What is Fine Tuning in reference to Neural Network? - neural-network

I'm going through a few research papers based on neural network, where I came across the word Fine Tuning on pre-trained CNN network. What does it actually do?

Pre-trained:
Firstly we have to understand pre-trained model. Pre-trained models are the models which weights are already trained by someone on a data-set. e.g VGG16 is trained on image-net. Now we want to classify imagenet images. than we can say that If we use pre-trained VGG16 we can classify them easily. Because VGG16 is already trained to classify imagenet objects we don't need to train that again.
Fine-Tuning:
Now I want to classify Cifar-10(classes-10) with VGG16 (classes-1000) and I want to use pre-trained models for this work. Now I have a model which is trained on Image-net which have 1000 classes. So Now I will change the last layer with 10 neurons with softmax activation because Now I want to classify 10 classes not 1000. Now I will fine-tune(change according to my need) my model. I will add a dense layer at the last of the model which have 10 neurons. Now I can use VGG16 (pre-trained for image-net). changing pre-trained model according to our need is known as fine-tuning.
Transfer Learning:
Now the whole concept using pre-trained model and use it to classify our data-set by fine-tuning model is known as transfer-learning
Transfer-learning Example(Using Pre-trained model and Fine-tune it for using it on my data-set)
Here I am using Dense-net pre-trained on image-net and fine-tune my model because I want to use VGG16 net model to classify images in my data-set. and my data set have 5 classes So I am adding last dense-layer having 5 neurons
model=Sequential()
dense_model=keras.applications.densenet.DenseNet121(include_top=False, weights='imagenet', input_tensor=None, input_shape=(224,224,3), pooling=None, classes=1000)
dense_model.trainable = False
dense_model.summary()
# Add the vgg convolutional base model
model.add(dense_model)
# Add new layers
model.add(keras.layers.Flatten())
model.add(keras.layers.Dense(128, activation='relu'))
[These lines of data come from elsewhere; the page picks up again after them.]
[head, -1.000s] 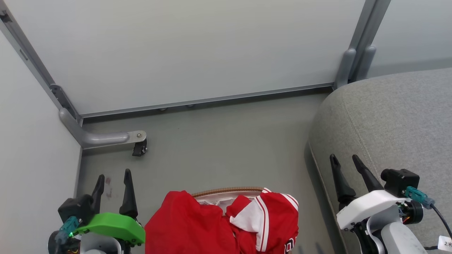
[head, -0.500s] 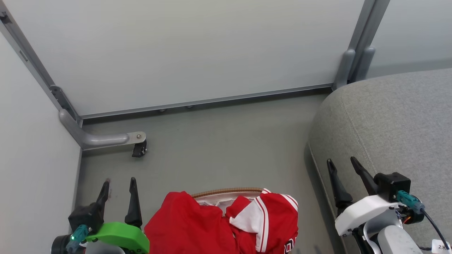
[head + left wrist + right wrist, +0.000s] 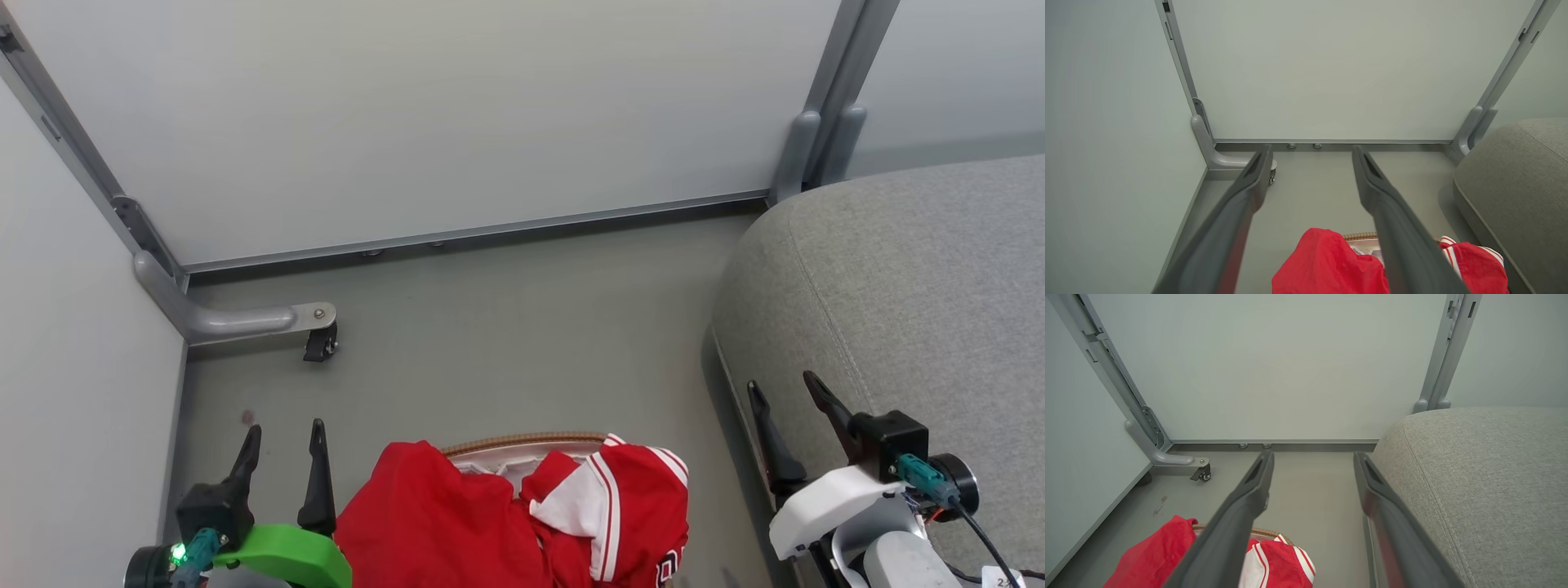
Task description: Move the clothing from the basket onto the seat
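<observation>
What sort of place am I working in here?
Probably a mock living-room corner in a lab bay: pale partition panels on a castered metal frame, a grey upholstered seat, and a laundry basket of red clothing.

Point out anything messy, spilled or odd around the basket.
The red shirt and the striped jersey are bunched up and spill over the rim of the basket on both sides. A small reddish smudge marks the floor left of the basket. Nothing looks damaged.
</observation>
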You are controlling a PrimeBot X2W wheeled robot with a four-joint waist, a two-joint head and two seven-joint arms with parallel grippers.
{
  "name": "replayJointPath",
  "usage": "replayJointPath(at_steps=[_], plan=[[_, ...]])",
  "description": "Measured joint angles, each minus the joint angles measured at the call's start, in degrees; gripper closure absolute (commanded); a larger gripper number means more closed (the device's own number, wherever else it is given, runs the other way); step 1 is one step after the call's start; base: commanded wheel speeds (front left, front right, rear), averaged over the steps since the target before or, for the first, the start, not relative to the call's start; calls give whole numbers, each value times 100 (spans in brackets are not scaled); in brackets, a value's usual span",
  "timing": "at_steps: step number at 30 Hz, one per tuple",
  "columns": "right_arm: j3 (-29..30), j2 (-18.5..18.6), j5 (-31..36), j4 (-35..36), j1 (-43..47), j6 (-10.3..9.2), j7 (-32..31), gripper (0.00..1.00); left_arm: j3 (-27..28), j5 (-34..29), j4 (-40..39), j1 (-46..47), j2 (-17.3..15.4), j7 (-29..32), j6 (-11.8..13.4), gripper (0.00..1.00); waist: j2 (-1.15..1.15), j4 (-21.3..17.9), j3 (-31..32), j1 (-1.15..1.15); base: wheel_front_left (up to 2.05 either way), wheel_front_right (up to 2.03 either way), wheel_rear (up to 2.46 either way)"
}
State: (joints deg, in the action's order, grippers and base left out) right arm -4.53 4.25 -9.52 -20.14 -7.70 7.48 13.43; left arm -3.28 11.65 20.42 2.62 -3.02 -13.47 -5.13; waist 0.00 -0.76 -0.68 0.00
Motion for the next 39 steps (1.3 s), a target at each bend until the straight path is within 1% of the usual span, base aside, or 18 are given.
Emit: replayJointPath(at_steps=[6, 9, 12, 15, 20, 25, 27, 29, 39], plan=[[-4, -11, 261, 59, -37, 0, 73, 0, -32, -189, 40, 8, 8, -71, -89, 0, 0, -34, -124, 0, 0, 0, 0], [-8, -19, 404, 177, -231, 0, 97, 0, -102, -225, 132, 135, 10, -90, -125, 0, 0, -56, -281, 0, 0, 0, 0], [-42, -54, 512, 320, -470, 1, 125, 0, -177, -281, 300, 401, 12, -124, -152, 0, 0, -92, -510, 0, 0, 0, 0], [-104, -82, 601, 472, -719, 2, 156, 0, -246, -486, 433, 697, 13, -158, -192, 0, 0, -144, -787, 0, 0, 0, 0], [-177, -120, 617, 723, -1106, 3, 157, 0, -412, -521, 634, 1192, -2, -165, -218, 0, 0, -255, -1312, 0, 0, 0, 0], [-205, -133, 615, 922, -1403, 3, 157, 0, -923, -339, 771, 1667, -183, -165, -225, 0, 0, -371, -1828, 0, 0, 0, 0], [-156, -143, 563, 1025, -1499, 3, 157, 0, -1287, -271, 933, 1870, -303, -166, -225, 0, 0, -420, -2053, 0, 0, 0, 0], [-73, -134, 491, 1135, -1607, 3, 157, 0, -1514, -259, 1065, 2020, -367, -165, -227, 0, 0, -460, -2257, 0, 0, 0, 0], [-175, -137, 379, 1468, -2036, 3, 157, 0, -2449, -223, 1672, 2893, -648, -165, -229, 0, 0, -663, -3261, 1, 0, 0, 0]])
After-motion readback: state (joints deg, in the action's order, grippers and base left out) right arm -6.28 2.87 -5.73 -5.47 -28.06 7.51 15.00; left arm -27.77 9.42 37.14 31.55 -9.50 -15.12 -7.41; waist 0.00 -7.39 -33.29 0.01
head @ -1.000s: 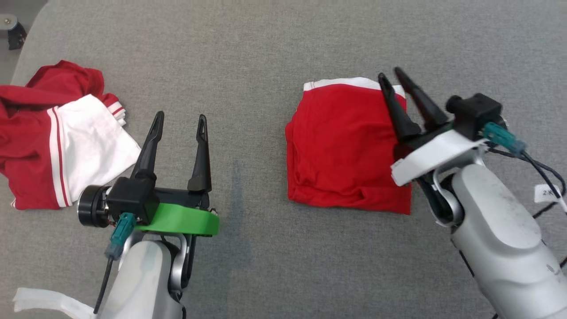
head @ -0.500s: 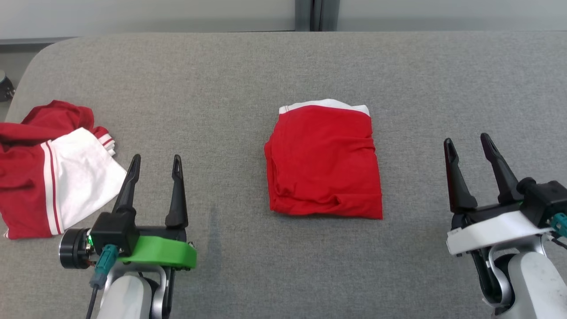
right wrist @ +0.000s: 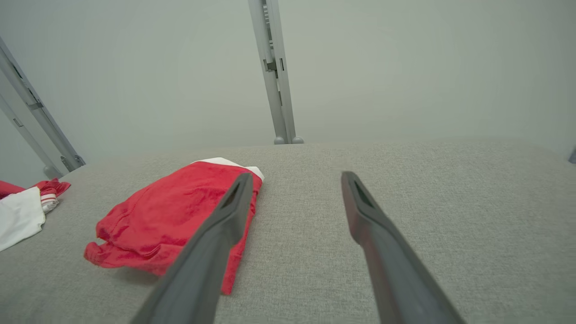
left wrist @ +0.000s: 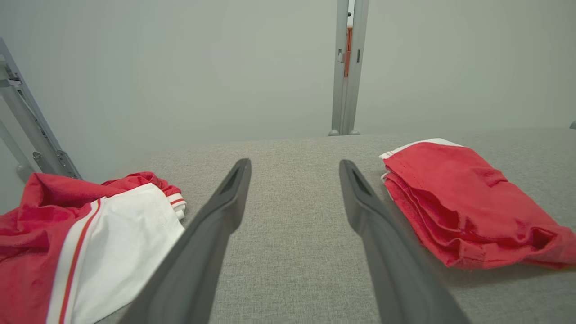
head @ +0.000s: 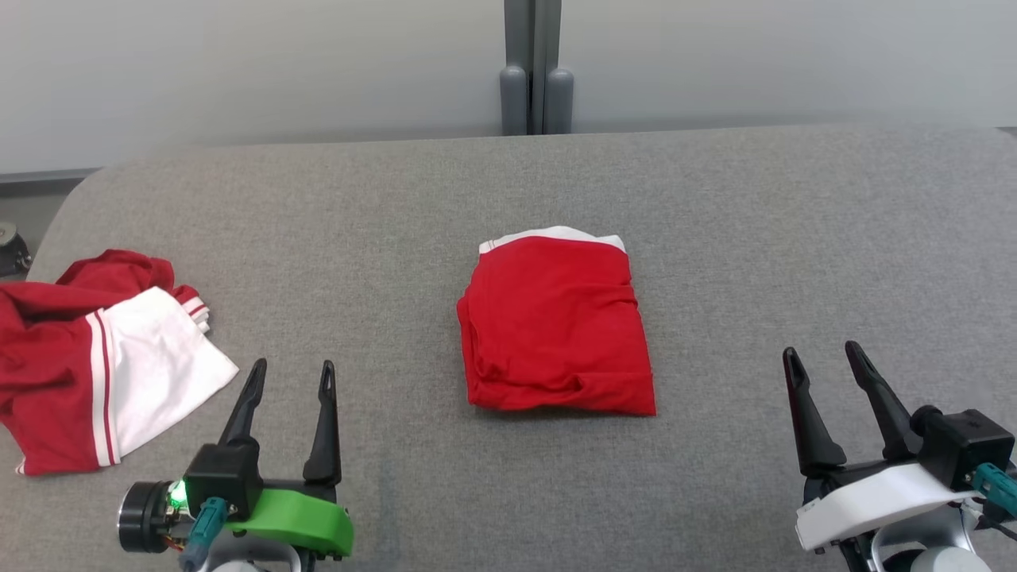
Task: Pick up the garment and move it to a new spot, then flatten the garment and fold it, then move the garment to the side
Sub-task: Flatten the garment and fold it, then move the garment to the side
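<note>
A red garment (head: 556,326) with a white band at its far edge lies folded into a neat rectangle in the middle of the grey table (head: 715,238). The left wrist view has the folded garment (left wrist: 468,202) to the right of the fingers, and the right wrist view has the garment (right wrist: 175,216) to their left. My left gripper (head: 292,373) stands open at the lower left, apart from it. Open and empty too, my right gripper (head: 822,357) sits at the lower right, well clear of the cloth.
A crumpled red and white garment (head: 95,357) lies at the table's left edge, and shows again as a red and white heap (left wrist: 81,243) in the left wrist view. A grey post (head: 534,67) stands against the pale wall behind the table.
My right gripper let go of the folded garment's right edge, opened, and drew back to the lower right. The head camera tilted up, so the wall came into view.
</note>
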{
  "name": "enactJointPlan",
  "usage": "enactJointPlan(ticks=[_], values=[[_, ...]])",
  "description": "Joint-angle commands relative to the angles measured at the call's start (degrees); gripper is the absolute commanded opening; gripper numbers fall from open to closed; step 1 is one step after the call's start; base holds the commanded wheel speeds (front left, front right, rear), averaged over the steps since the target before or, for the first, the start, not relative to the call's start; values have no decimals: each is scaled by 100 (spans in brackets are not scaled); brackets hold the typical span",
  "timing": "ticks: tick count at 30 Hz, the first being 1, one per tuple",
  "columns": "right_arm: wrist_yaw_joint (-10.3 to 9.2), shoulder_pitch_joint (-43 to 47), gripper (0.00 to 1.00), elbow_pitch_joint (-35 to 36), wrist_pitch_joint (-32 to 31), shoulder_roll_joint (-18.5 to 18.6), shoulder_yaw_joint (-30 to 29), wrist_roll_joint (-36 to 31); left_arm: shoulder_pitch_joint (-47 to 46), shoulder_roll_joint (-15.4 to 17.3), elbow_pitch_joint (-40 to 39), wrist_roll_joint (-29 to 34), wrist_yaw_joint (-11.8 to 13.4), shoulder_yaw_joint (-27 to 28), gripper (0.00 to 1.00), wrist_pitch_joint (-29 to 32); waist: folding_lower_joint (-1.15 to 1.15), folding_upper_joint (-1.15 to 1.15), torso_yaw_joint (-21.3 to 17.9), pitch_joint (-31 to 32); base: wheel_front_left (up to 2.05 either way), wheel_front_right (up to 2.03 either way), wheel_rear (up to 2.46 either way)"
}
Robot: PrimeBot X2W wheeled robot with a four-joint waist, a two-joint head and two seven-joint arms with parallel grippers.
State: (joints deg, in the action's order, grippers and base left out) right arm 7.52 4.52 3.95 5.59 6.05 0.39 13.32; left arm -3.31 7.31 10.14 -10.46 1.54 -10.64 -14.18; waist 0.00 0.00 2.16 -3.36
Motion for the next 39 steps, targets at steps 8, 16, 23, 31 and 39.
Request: enactJointPlan(ticks=[8, 16, 23, 31, 39], values=[[-6, 335, 100, 211, -154, -58, -125, -129, 319, 35, 0, -67, 63, -75, 100, 86, 0, 0, -121, 374, 0, 0, 0], [-6, 357, 100, 294, -220, -66, -149, -192, 309, 71, -16, -92, 101, -101, 100, 116, 0, 0, -140, 395, 0, 0, 0], [-6, 342, 100, 302, -229, -62, -174, -221, 235, 99, 8, -117, 130, -109, 100, 108, 0, 0, -134, 396, 0, 0, 0], [-6, 258, 100, 342, -300, -33, -218, -195, 32, 113, -44, -99, 152, -143, 100, 64, 0, 0, -2, 268, 0, 0, 0], [-6, -101, 100, 111, -441, 155, -97, -109, -485, 1, -116, -44, 75, -250, 100, -26, 0, 0, 410, -344, 0, 0, 0]])
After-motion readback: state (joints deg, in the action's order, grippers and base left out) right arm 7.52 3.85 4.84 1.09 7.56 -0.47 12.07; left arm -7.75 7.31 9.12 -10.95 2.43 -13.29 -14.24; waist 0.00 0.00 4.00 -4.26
model.add(keras.layers.Dense(5, activation='softmax'))
model.summary()
Pre-trained model link:
https://www.kaggle.com/sohaibanwaar1203/pretrained-densenet
Now what if I want to change the hyper-parameters of the pre-trained model. I want to check which (optimizer,loss-function,number of layers, number of neurons) is working well on my data-set if I use VGG16 (on my data-set). For this reason I will optimize my parameter known as hyper-parameter Optimization
Hyper-parameter Optimization:
if you have knowledge about neural networks you will know that we give random numbers to our neural network. e.g No of dense layers, Number of dense units, Activation's, Dropout percentage. We don't know that neural network with 3 layers will perform well on our data or neural network with 6 layers will perform well on our data. We do experimentation to get the best number for our model. Now experimentation in which you are finding best number for your model is known as fine tuning. Now we have some techniques to Optimize our model like
Grid Search, Random Search. I am sharing notebook by which you will be able to Optimize your model parameters with the help of code.
import math
from keras.wrappers.scikit_learn import KerasRegressor
import keras
from keras.wrappers.scikit_learn import KerasClassifier
from sklearn.model_selection import RandomizedSearchCV, KFold
from sklearn.metrics import make_scorer
from keras.models import Sequential,Model
from keras.layers import Dense,Dropout,Activation,BatchNormalization
from keras import losses
from keras import optimizers
from keras.callbacks import EarlyStopping
from keras import regularizers
def Randomized_Model(lr=0.0001,dropout=0.5,optimizer='Adam',loss='mean_squared_error',
activation="relu",clipnorm=0.1,
decay=1e-2,momentum=0.5,l1=0.01,l2=0.001,
):
#Setting Numbers of units in Every dense layer according to the number of dense layers
no_of_units_in_dense_layer=[]
#backwards loop
#setting up loss functions
loss=losses.mean_squared_error
if(loss=='mean_squared_error'):
loss=losses.mean_squared_error
if(loss=="poisson"):
loss=keras.losses.poisson
if(loss=="mean_absolute_error"):
loss=keras.losses.mean_absolute_percentage_error
if(loss=="mean_squared_logarithmic_error"):
loss=keras.losses.mean_squared_logarithmic_error
if(loss=="binary_crossentropy"):
loss=keras.losses.binary_crossentropy
if(loss=="hinge"):
loss=keras.losses.hinge
#setting up Optimizers
opt=keras.optimizers.Adam(lr=lr, decay=decay, beta_1=0.9, beta_2=0.999)
if optimizer=="Adam":
opt=keras.optimizers.Adam(lr=lr, decay=decay, beta_1=0.9, beta_2=0.999)
if optimizer=="Adagrad":
opt=keras.optimizers.Adagrad(lr=lr, epsilon=None, decay=decay)
if optimizer=="sgd":
opt=keras.optimizers.SGD(lr=lr, momentum=momentum, decay=decay, nesterov=False)
if optimizer=="RMSprop":
opt=keras.optimizers.RMSprop(lr=lr, rho=0.9, epsilon=None, decay=0.0)
if optimizer=="Adamax":
opt=keras.optimizers.Adamax(lr=lr, beta_1=0.9, beta_2=0.999, epsilon=None, decay=0.0)
#model sequential
model=Sequential()
model.add(Dense(units=64,input_dim=30,activation=activation))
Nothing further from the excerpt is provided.